## Dataset extract
# # # # #
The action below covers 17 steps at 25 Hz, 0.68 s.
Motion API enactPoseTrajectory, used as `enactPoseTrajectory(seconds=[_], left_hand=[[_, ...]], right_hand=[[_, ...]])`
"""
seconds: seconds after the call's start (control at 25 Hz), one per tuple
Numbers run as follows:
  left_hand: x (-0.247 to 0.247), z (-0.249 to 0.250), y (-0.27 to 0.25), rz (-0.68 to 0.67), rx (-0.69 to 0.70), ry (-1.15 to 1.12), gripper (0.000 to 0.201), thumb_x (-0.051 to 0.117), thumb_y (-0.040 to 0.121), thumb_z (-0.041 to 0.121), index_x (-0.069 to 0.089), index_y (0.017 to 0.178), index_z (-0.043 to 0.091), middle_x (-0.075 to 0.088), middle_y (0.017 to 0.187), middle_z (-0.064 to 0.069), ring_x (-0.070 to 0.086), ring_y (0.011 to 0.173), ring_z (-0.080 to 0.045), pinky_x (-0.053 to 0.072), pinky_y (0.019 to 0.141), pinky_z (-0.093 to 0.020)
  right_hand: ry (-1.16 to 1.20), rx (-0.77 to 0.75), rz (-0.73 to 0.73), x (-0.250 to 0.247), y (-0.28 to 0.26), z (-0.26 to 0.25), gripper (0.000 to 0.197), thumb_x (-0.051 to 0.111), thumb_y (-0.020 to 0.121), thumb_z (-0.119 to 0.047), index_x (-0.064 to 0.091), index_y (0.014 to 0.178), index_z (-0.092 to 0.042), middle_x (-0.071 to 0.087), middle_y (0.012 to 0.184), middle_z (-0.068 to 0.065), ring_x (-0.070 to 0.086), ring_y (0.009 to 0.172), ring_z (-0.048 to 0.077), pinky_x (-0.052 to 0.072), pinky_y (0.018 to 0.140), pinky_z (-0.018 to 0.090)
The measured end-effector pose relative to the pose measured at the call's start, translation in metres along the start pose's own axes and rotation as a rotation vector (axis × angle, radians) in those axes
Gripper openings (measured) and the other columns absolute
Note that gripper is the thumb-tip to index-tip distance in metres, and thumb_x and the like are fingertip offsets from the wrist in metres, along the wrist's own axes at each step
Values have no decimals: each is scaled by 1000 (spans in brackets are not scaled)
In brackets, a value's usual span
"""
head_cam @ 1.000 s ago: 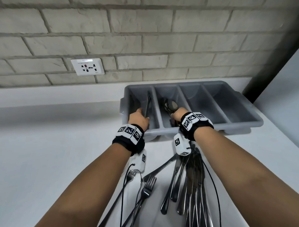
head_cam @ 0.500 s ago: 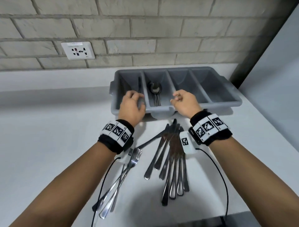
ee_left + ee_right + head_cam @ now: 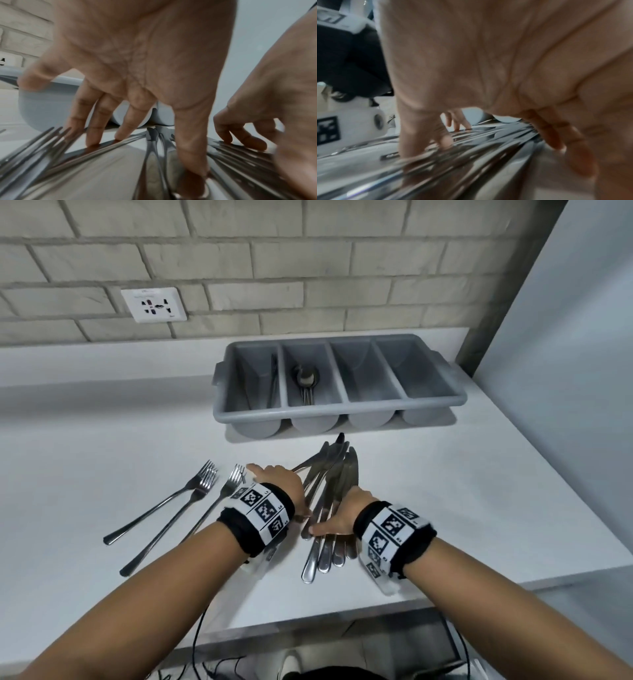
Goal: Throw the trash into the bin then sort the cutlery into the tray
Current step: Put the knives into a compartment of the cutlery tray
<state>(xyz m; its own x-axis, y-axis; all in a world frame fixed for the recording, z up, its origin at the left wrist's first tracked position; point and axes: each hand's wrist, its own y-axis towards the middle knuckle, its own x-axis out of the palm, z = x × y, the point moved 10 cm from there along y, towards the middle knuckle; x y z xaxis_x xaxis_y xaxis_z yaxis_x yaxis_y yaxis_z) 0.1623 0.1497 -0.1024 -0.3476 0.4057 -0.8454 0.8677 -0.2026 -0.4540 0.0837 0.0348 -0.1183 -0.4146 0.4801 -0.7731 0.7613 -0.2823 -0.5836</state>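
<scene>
A grey four-compartment tray point(image 3: 342, 408) stands at the back of the white counter. Its leftmost compartment holds a dark upright utensil point(image 3: 273, 378), and the second holds spoons point(image 3: 306, 381). A fanned pile of knives point(image 3: 337, 474) lies in front of the tray. Three forks point(image 3: 191, 498) lie to its left. My left hand point(image 3: 274, 478) is spread over the pile's left side, its fingertips point(image 3: 92, 142) touching a blade and its thumb on a handle. My right hand point(image 3: 337, 517) lies on the knife handles with its fingers point(image 3: 556, 136) extended onto the metal. Neither hand grips anything.
A brick wall with a white socket point(image 3: 154, 304) runs behind the counter. A pale panel point(image 3: 565, 371) closes the right side. The counter's front edge point(image 3: 308, 625) is close below my wrists, with cables hanging under it.
Both hands have drawn back from the tray's first two compartments to the knife pile on the counter. The cutlery they held stays in the tray.
</scene>
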Motion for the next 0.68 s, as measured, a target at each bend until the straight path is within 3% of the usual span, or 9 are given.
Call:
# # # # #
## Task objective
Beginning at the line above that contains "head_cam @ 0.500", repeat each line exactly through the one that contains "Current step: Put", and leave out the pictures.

## Answer box
head_cam @ 0.500 s ago: 
ee_left + ee_right + head_cam @ now: 
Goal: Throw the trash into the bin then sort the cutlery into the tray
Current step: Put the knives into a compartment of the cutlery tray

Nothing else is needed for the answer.